INSTRUCTIONS TO FOLLOW -
If a line in the entries below contains "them", copy it.

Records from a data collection
——————————

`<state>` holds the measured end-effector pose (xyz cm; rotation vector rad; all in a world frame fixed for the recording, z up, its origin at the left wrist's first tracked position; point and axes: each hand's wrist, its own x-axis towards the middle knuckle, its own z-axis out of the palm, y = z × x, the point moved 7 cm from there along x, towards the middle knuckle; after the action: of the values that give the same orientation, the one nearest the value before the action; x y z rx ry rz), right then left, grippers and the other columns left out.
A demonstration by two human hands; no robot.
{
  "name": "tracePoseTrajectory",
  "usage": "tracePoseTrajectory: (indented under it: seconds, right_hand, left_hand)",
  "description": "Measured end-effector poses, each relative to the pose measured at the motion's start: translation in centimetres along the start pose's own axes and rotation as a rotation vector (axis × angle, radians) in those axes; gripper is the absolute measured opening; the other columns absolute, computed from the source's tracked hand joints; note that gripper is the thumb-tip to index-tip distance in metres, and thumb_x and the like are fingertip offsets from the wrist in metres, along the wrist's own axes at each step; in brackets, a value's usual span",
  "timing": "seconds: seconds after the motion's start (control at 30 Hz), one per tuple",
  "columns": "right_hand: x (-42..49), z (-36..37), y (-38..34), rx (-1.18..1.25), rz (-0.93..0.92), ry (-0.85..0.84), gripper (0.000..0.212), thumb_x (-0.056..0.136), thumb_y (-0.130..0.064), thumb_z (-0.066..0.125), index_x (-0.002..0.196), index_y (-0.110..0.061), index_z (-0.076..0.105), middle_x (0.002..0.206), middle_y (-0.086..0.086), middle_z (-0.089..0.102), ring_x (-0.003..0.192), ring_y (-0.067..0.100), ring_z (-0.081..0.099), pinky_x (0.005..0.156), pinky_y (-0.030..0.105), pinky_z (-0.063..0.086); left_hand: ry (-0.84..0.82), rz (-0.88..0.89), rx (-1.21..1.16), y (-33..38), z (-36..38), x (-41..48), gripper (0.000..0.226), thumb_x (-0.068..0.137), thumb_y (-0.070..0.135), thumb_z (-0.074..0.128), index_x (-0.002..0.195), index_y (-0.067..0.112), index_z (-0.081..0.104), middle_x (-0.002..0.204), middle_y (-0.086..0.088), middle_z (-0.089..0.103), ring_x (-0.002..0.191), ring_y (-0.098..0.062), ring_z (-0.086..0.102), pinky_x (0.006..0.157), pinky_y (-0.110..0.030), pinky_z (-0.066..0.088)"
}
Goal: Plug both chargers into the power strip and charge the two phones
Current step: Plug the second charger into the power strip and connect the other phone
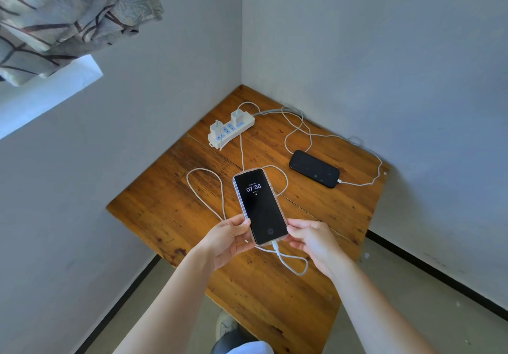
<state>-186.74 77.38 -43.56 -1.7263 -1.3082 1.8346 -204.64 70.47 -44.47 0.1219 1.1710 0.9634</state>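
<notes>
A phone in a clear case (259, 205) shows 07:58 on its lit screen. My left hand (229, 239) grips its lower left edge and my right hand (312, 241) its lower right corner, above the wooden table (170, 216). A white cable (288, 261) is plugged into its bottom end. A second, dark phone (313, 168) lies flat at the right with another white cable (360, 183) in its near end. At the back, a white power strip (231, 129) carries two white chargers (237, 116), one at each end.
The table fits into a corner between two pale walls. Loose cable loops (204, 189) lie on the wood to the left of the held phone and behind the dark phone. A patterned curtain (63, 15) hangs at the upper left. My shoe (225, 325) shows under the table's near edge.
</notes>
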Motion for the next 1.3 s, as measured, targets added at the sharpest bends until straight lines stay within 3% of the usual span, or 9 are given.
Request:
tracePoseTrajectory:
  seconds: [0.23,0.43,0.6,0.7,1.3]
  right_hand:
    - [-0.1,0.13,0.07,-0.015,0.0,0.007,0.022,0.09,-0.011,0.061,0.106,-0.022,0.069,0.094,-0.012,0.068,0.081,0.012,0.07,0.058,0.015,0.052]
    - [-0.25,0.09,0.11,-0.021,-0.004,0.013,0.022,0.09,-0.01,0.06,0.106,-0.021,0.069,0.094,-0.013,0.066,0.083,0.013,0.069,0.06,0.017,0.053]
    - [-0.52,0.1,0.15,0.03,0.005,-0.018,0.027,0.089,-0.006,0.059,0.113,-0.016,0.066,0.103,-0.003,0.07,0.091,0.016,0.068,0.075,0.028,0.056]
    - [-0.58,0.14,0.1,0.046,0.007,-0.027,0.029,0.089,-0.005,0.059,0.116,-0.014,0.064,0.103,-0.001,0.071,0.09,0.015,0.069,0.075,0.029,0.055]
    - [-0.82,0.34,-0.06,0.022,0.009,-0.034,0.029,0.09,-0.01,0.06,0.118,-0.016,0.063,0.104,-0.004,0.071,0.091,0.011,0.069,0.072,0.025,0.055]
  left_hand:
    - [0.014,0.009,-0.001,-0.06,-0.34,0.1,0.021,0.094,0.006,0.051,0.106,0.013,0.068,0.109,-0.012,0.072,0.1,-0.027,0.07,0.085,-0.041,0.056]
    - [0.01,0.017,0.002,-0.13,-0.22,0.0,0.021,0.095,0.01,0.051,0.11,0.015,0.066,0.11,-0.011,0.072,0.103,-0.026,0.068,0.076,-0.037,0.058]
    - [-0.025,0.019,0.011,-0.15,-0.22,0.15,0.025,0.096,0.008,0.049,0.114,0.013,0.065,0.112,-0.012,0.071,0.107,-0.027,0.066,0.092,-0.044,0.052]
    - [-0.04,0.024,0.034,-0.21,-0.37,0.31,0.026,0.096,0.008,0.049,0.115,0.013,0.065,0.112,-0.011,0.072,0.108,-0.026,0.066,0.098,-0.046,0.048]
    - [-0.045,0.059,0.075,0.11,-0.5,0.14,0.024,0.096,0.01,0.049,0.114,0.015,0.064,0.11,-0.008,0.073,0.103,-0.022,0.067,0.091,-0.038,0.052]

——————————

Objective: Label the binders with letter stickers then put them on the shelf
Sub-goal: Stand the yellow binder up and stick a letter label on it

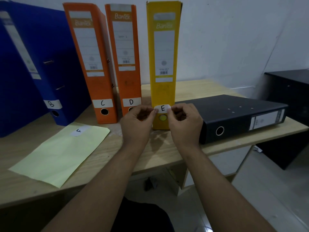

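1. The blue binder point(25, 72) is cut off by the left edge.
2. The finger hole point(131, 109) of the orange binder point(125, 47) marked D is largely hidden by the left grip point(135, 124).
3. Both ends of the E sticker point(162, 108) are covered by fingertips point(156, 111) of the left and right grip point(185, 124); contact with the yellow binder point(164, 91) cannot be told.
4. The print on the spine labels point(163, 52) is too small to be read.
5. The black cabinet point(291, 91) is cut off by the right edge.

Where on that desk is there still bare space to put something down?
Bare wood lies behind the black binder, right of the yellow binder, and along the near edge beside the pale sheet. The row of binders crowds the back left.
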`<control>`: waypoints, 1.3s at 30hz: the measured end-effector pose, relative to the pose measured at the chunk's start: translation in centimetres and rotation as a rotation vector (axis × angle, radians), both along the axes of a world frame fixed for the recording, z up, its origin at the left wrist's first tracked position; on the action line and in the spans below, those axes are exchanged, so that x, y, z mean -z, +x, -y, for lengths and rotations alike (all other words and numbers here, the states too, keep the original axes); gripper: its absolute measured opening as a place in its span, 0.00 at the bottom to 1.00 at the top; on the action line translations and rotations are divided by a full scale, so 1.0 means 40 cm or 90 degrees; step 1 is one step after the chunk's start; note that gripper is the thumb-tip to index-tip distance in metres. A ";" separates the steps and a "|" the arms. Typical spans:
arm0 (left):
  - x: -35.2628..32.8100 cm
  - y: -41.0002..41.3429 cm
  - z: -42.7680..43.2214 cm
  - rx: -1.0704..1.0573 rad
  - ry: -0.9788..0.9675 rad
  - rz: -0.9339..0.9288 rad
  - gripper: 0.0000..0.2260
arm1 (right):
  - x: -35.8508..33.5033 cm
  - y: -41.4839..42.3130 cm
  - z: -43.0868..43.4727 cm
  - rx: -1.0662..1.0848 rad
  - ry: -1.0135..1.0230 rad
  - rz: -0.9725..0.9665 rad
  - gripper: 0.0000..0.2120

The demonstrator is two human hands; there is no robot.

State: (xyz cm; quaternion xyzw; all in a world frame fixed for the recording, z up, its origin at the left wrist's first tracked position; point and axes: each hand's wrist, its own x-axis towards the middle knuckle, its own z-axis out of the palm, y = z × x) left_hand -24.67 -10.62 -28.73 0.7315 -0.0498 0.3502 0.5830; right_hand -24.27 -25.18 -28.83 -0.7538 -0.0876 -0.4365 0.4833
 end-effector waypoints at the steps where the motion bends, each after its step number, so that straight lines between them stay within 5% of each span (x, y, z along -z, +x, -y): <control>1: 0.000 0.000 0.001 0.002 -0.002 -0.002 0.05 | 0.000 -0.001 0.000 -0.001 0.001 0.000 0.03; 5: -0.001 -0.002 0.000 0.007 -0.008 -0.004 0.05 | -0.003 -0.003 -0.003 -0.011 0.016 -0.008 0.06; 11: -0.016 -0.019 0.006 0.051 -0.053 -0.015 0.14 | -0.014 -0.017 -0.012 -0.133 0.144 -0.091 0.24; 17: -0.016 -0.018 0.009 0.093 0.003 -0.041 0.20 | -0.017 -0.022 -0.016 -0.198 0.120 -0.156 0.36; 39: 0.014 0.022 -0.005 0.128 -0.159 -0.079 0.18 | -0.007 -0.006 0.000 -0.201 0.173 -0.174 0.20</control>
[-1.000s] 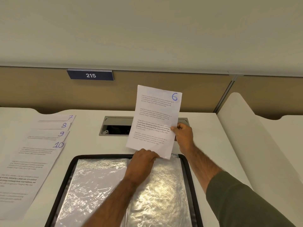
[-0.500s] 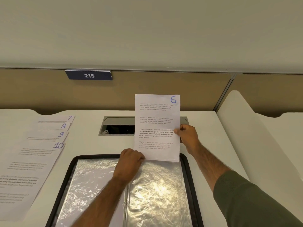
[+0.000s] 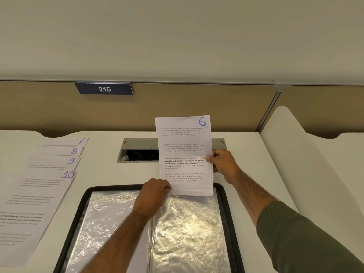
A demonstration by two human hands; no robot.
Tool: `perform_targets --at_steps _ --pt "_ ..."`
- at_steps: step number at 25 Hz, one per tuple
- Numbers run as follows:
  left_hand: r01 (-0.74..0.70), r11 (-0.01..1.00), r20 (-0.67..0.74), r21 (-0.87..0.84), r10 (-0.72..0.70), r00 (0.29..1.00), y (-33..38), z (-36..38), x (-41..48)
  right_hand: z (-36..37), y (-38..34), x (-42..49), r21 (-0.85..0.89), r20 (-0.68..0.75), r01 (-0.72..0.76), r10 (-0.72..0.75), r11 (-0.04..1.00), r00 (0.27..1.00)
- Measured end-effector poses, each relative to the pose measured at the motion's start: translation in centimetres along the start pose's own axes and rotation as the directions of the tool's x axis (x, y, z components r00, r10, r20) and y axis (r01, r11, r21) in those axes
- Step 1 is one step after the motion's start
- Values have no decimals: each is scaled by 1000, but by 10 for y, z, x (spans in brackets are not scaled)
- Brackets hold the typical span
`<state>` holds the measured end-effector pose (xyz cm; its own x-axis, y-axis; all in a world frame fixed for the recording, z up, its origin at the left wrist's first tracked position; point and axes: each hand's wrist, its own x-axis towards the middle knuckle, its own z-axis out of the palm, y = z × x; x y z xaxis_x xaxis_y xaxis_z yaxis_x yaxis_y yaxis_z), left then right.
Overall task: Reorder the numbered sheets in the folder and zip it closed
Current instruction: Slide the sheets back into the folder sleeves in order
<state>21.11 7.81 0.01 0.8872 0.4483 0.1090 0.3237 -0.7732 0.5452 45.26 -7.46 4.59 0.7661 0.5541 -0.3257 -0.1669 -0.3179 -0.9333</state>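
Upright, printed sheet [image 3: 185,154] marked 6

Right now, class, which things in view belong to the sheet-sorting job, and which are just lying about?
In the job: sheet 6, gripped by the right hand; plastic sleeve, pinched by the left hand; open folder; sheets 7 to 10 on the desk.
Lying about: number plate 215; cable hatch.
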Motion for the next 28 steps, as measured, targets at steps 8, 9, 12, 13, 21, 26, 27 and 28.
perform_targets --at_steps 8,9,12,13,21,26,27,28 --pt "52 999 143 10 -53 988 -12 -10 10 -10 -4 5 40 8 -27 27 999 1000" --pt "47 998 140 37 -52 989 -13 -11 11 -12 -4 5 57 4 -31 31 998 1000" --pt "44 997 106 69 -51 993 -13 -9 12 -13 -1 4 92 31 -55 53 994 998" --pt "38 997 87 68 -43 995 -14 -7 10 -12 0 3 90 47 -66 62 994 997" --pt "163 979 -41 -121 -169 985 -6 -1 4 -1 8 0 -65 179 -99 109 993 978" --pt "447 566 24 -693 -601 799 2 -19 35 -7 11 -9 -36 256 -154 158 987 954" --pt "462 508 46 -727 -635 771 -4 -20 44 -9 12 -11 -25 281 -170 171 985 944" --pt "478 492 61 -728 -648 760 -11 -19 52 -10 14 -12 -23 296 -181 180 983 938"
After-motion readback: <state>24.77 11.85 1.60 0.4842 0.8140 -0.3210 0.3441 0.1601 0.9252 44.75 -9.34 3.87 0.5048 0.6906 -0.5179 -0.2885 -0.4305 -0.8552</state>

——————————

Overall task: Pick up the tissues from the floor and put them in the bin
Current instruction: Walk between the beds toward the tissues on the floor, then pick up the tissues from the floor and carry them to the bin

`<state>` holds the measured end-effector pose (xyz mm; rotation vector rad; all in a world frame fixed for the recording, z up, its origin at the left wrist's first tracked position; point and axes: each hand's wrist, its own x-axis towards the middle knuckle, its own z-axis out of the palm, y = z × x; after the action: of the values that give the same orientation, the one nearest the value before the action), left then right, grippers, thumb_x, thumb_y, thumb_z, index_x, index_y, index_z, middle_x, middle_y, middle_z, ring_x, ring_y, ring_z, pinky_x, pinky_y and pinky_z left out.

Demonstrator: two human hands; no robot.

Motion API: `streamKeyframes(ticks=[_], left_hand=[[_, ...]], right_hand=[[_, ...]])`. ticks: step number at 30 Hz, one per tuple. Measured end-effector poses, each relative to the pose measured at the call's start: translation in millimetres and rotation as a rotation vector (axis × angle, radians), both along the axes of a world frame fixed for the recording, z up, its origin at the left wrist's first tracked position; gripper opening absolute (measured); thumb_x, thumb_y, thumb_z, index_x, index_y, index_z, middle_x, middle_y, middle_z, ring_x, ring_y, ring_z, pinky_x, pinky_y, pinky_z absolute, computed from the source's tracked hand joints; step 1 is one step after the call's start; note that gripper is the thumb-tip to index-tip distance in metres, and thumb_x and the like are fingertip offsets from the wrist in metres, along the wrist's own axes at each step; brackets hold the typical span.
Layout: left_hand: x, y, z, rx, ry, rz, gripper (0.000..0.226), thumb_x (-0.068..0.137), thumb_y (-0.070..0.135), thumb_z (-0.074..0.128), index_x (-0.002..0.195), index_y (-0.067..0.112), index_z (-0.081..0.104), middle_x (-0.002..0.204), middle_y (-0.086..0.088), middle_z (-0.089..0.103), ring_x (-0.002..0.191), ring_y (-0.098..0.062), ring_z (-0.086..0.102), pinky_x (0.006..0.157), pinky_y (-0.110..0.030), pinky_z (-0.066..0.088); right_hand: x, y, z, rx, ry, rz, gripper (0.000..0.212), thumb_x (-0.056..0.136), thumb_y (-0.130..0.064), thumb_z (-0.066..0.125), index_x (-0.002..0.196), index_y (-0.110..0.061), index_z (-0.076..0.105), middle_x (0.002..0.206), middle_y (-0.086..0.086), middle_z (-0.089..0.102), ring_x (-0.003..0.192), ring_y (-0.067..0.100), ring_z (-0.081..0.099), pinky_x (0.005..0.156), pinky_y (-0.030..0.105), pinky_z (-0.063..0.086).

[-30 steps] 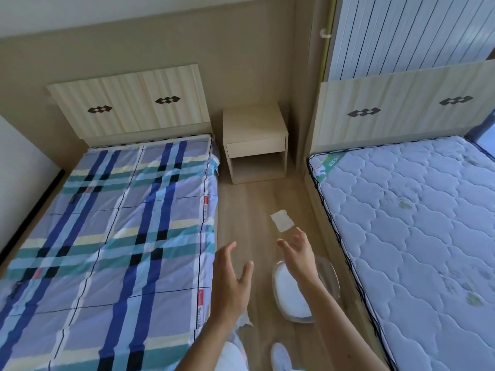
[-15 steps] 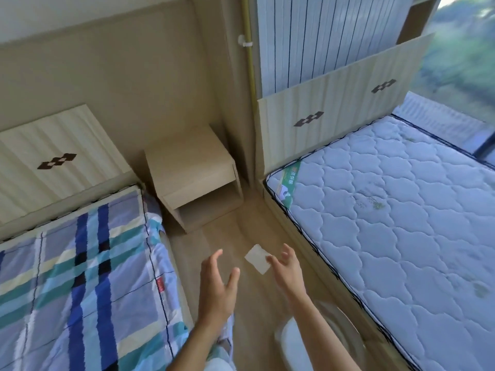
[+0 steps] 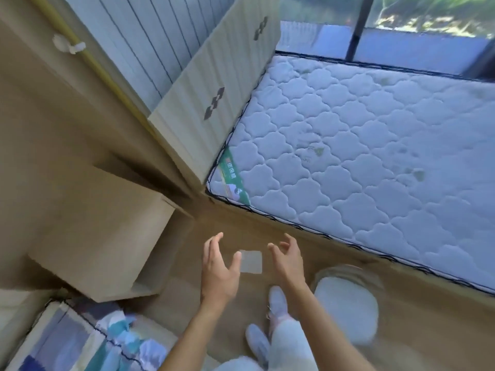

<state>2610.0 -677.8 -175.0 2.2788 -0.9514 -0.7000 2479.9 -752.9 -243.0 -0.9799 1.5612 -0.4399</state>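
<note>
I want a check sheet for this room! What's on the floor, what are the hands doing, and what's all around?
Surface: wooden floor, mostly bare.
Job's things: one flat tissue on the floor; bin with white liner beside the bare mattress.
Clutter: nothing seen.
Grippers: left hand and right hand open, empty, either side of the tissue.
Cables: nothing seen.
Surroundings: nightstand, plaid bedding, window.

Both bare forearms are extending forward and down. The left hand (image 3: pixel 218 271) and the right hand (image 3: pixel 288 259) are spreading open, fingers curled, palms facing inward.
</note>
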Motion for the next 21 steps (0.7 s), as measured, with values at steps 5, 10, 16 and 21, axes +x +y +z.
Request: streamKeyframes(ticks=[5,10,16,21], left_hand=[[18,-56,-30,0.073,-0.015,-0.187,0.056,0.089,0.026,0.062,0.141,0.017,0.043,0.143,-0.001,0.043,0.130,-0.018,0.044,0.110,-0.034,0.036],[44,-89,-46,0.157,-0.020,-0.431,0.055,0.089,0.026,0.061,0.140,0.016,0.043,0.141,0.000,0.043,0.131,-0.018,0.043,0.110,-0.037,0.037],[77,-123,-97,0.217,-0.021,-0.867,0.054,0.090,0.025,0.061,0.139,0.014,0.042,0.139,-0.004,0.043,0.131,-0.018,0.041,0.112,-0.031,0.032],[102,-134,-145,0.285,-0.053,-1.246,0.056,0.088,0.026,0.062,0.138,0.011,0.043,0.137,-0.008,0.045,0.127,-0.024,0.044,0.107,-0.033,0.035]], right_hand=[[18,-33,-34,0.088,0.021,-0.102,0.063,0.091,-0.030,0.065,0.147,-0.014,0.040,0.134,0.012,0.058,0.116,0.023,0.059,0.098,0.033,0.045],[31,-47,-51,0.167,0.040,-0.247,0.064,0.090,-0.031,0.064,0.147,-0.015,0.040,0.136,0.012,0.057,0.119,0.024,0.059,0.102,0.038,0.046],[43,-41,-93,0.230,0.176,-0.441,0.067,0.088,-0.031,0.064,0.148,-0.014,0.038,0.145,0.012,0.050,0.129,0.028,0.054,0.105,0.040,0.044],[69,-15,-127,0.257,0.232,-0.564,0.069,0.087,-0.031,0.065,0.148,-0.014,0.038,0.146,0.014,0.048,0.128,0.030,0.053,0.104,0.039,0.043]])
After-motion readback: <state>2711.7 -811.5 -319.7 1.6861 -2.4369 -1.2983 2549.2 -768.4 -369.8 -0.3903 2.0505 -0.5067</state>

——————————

EXPECTED OUTPUT -
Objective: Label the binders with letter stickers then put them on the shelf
 end-effector waypoints at the steps where the motion bends, each after its step number, so that straight lines between them stay within 5% of each span (x, y, z along -z, +x, -y): <control>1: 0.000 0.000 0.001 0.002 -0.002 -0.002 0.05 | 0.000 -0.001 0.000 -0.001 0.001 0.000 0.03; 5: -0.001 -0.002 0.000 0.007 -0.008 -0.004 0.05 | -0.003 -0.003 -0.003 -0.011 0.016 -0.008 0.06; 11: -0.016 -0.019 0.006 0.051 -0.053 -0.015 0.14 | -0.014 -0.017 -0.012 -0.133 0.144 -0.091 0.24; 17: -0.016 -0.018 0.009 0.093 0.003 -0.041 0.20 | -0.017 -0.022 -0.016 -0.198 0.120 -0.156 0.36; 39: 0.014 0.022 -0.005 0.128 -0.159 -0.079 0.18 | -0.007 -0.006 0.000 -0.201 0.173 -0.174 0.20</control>
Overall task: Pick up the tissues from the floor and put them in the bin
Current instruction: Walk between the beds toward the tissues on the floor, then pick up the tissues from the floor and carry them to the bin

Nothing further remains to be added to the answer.